_WORK INSTRUCTION_: Exactly the lines from the one that contains "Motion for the" through the end of the material below are to be output, the first and last included.
━━━━━ DATA SECTION ━━━━━
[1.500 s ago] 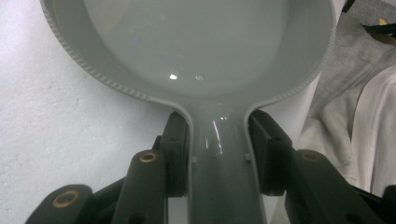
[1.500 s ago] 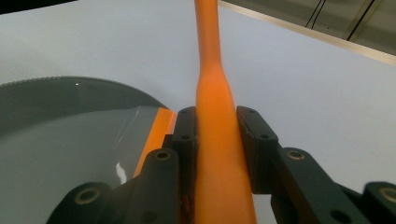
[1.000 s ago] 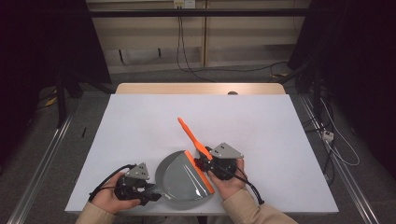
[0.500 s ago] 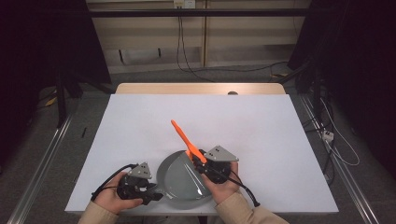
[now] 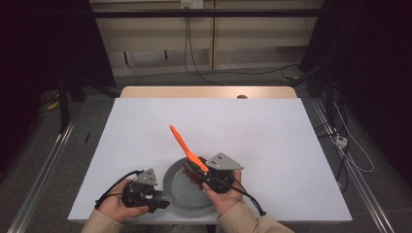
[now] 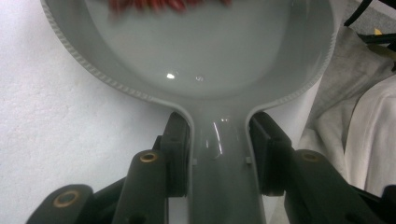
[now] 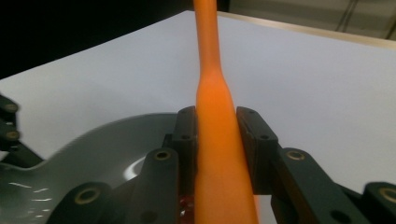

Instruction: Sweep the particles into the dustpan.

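Midway through scrubbing, the left gripper (image 5: pixel 163 203) clamps the grey pan's (image 5: pixel 176 187) handle at the table's (image 5: pixel 272 141) near edge while the right gripper (image 5: pixel 206 175), clamped on an orange brush (image 5: pixel 184 146), works red bristles inside it, cleaning apparently unfinished.

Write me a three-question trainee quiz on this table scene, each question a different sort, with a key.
1. True or false: the right gripper is shut on the orange brush.
2. Which part of the grey pan does the left gripper clamp? A rim, B handle, C base.
3. Fill in: the brush's red bristles sit over the ___.

Key: 1 true; 2 B; 3 pan.
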`<state>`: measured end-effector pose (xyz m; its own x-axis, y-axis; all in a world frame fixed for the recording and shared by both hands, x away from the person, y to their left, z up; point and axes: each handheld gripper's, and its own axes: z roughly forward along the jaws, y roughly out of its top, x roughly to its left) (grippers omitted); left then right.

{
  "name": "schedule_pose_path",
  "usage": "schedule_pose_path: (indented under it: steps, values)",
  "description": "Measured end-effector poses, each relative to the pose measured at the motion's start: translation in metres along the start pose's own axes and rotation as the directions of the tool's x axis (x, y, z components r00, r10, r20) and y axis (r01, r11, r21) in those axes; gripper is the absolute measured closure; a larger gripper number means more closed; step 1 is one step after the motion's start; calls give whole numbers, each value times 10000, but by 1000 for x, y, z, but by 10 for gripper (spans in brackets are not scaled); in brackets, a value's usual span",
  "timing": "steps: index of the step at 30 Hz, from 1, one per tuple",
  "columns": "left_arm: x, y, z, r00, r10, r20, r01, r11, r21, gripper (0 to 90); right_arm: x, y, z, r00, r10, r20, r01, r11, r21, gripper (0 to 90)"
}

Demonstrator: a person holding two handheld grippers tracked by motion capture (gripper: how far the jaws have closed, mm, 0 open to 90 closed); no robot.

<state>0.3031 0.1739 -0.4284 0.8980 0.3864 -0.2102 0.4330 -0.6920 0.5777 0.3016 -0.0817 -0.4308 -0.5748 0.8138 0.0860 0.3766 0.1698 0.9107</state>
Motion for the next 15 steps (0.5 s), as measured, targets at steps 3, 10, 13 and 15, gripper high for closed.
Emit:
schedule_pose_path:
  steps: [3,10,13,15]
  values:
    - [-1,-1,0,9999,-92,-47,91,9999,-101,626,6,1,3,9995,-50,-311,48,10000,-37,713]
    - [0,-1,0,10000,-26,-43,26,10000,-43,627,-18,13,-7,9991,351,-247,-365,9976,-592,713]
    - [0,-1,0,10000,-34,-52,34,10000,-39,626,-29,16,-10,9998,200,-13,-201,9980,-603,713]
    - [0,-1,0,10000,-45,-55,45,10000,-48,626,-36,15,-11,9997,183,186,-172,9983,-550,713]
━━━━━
_SOLUTION FOR THIS PROBLEM_:
Motion for the next 15 steps (0.5 s), as measured, targets at steps 3, 10, 13 and 15, gripper high for closed.
Emit:
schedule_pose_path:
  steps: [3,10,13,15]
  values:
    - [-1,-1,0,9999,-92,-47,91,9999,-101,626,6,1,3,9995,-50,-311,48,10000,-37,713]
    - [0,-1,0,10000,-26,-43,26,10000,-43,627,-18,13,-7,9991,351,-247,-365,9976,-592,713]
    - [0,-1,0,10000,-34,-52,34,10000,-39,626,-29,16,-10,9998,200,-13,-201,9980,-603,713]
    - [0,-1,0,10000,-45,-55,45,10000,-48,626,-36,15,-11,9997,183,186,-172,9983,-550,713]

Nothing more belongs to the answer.